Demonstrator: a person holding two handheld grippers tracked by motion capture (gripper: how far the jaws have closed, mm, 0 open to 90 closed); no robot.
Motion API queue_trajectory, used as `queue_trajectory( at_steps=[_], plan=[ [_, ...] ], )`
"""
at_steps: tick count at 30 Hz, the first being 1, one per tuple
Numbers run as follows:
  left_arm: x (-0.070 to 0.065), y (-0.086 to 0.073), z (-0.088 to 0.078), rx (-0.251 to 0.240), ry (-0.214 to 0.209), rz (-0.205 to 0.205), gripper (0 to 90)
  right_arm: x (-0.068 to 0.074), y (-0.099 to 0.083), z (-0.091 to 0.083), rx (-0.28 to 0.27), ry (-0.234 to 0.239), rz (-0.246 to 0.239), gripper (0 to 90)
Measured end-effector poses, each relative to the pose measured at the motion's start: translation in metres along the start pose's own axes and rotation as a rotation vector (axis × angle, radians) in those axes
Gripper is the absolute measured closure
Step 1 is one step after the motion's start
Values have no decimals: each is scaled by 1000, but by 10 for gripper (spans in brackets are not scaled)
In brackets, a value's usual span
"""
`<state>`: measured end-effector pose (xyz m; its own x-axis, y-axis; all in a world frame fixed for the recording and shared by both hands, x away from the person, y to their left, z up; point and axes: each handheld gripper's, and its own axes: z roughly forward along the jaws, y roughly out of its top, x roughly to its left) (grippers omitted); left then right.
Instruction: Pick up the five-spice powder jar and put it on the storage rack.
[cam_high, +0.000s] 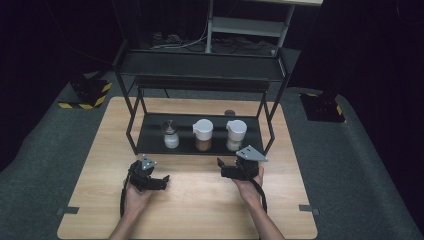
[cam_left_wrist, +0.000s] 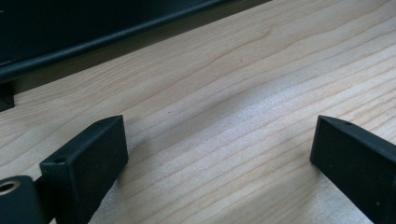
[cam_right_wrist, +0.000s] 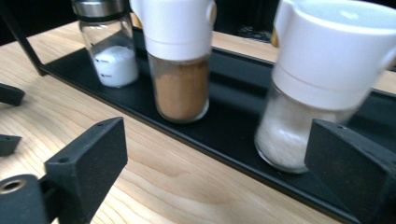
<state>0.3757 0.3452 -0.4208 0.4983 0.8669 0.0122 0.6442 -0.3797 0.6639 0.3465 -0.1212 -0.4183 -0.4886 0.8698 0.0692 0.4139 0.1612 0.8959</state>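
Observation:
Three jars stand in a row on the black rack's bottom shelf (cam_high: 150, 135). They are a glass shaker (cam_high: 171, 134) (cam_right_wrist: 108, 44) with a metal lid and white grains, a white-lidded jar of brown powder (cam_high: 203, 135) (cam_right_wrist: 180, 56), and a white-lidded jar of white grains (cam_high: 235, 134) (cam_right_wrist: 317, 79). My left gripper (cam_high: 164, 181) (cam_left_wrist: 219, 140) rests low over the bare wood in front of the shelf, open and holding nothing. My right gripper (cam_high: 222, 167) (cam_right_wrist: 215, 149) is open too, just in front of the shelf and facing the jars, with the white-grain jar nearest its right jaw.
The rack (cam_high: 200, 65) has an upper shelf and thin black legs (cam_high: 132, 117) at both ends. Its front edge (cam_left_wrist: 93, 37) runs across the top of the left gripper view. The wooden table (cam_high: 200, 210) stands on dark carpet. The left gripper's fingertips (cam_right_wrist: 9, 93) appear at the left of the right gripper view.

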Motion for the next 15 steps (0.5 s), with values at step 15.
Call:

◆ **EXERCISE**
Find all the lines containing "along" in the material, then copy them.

◆ **RESULT FOR THIS TASK**
Measured end-effector poses, each relative to the pose measured at the motion's start: translation in metres along the start pose's own axes and rotation as a rotation vector (axis × angle, radians) in those axes
`<state>`: measured end-effector pose (xyz m; its own x-axis, y-axis; all in a world frame fixed for the recording and shared by both hands, x away from the person, y to their left, z up; point and axes: each handheld gripper's, and its own axes: z roughly forward along the jaws, y roughly out of its top, x roughly to its left) (grippers omitted); left then right.

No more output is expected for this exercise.